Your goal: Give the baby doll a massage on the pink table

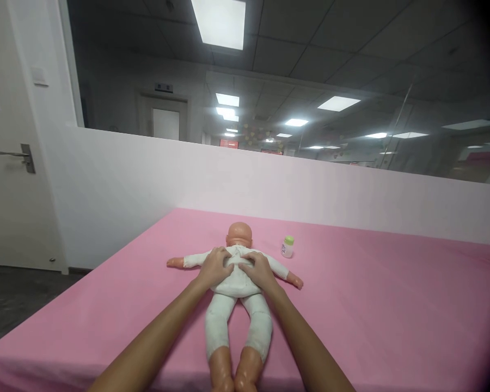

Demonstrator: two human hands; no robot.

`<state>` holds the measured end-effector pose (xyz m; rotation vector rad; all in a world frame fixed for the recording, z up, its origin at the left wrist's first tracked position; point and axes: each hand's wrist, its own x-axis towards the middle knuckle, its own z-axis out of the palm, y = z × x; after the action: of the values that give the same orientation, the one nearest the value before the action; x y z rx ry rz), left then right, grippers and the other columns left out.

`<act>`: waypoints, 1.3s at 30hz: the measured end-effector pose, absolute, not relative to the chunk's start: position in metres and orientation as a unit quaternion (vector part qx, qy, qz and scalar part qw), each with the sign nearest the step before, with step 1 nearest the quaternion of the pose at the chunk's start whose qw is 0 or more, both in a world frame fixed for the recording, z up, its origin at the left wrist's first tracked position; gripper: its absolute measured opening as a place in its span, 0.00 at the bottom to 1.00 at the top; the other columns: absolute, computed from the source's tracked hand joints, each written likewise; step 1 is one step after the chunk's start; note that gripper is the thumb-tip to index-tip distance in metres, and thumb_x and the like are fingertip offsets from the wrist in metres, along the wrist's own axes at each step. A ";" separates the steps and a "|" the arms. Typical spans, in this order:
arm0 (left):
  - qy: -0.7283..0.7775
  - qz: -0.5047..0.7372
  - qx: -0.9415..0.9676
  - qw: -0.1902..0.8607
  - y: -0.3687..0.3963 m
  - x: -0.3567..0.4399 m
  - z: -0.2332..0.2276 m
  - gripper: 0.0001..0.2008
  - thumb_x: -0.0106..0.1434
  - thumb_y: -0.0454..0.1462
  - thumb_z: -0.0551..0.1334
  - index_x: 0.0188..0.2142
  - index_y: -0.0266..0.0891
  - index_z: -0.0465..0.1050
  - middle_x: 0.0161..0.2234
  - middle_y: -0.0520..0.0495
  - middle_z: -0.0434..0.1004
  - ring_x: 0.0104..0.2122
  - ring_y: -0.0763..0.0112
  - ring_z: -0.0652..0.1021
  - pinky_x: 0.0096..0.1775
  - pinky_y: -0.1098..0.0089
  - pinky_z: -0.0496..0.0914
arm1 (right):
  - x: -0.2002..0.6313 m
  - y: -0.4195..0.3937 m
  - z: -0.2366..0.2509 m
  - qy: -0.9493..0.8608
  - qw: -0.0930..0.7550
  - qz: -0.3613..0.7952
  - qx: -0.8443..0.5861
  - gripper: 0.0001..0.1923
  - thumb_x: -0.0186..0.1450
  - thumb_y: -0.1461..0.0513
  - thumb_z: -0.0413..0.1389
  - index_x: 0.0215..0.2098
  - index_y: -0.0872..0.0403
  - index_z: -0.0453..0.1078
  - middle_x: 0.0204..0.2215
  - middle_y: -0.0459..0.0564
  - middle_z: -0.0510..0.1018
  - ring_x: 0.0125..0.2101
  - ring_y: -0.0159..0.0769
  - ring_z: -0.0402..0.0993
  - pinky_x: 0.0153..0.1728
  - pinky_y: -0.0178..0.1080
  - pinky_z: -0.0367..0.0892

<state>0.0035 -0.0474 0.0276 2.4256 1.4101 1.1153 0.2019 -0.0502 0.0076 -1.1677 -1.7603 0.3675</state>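
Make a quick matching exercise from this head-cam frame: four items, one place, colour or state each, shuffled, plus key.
Column 1
1. Doll
2. Small bottle
3. Left hand
4. Table cover

Column 2
A. Pink, spread out underneath the other items
B. On the white-clad torso, on the side farther from the bottle
C. Lying with both arms spread out sideways
D. Standing upright, topped with a green cap

Pairs: 1-C, 2-D, 3-B, 4-A
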 end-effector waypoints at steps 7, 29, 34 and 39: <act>0.469 0.404 0.784 0.055 -0.055 0.004 0.032 0.07 0.62 0.40 0.64 0.37 0.41 0.78 0.39 0.45 0.77 0.44 0.56 0.76 0.47 0.58 0.70 | 0.201 -0.056 0.011 -0.711 0.487 0.123 -0.492 0.08 0.61 0.61 0.60 0.39 0.51 0.76 0.41 0.51 0.81 0.45 0.46 0.76 0.50 0.47 0.70; 0.493 0.397 0.773 0.043 -0.045 0.004 0.024 0.05 0.61 0.37 0.62 0.34 0.42 0.77 0.38 0.45 0.78 0.43 0.56 0.76 0.47 0.58 0.70 | 0.204 -0.048 0.007 -0.710 0.482 0.177 -0.481 0.19 0.56 0.68 0.54 0.43 0.51 0.78 0.45 0.50 0.83 0.48 0.44 0.78 0.54 0.47 0.71; 0.486 0.410 0.770 0.050 -0.048 0.003 0.025 0.07 0.62 0.38 0.62 0.36 0.42 0.79 0.39 0.45 0.78 0.43 0.56 0.76 0.48 0.57 0.71 | 0.206 -0.053 0.007 -0.708 0.476 0.156 -0.498 0.23 0.57 0.66 0.55 0.51 0.52 0.76 0.50 0.53 0.81 0.53 0.47 0.76 0.58 0.50 0.68; 0.470 0.404 0.782 0.068 -0.043 0.003 0.018 0.11 0.62 0.38 0.62 0.43 0.43 0.80 0.43 0.44 0.77 0.48 0.55 0.75 0.52 0.56 0.70 | 0.208 -0.055 0.011 -0.720 0.452 0.166 -0.499 0.23 0.59 0.65 0.56 0.52 0.52 0.76 0.51 0.53 0.81 0.53 0.47 0.75 0.59 0.50 0.67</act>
<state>0.0025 -0.0425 0.0181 2.3554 1.4153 1.2163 0.2078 -0.0548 0.0111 -1.2331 -1.7796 0.4092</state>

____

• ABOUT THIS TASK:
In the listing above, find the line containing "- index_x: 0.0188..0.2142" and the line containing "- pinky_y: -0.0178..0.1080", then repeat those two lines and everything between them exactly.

• TASK ANSWER:
  - index_x: 0.0188..0.2142
  - index_y: -0.0266..0.0891
  - index_z: -0.0465..0.1050
  - middle_x: 0.0161..0.2234
  - middle_y: -0.0520..0.0495
  - middle_z: -0.0434..0.1004
  - ring_x: 0.0104..0.2122
  - ring_y: -0.0763..0.0112
  - ring_z: -0.0652..0.1021
  - pinky_x: 0.0096..0.1775
  - pinky_y: -0.1098..0.0089
  - pinky_z: -0.0496..0.0914
arm1 (right):
  - x: -0.2002..0.6313 m
  - y: -0.4195..0.3937 m
  - z: -0.2366..0.2509 m
  - qy: -0.9493..0.8608
  - qw: -0.0930..0.7550
  - qz: -0.3613..0.7952
  - qx: -0.8443..0.5861
  - gripper: 0.0001..0.1923
  - thumb_x: -0.0186..0.1450
  - thumb_y: -0.1461..0.0513
  - thumb_z: -0.0413..0.1389
  - index_x: 0.0215..0.2098
  - index_y: -0.0872..0.0403
  - index_z: -0.0453..0.1078
  - middle_x: 0.0204..0.2215
  - middle_y: -0.0459..0.0564
  - middle_z: -0.0510..0.1018
  - ring_x: 0.0125..0.2101
  - ring_y: -0.0159..0.0769
  - ring_z: -0.0402..0.0993
  - pinky_x: 0.0153..0.1728
  - pinky_y: -0.0178..0.1080

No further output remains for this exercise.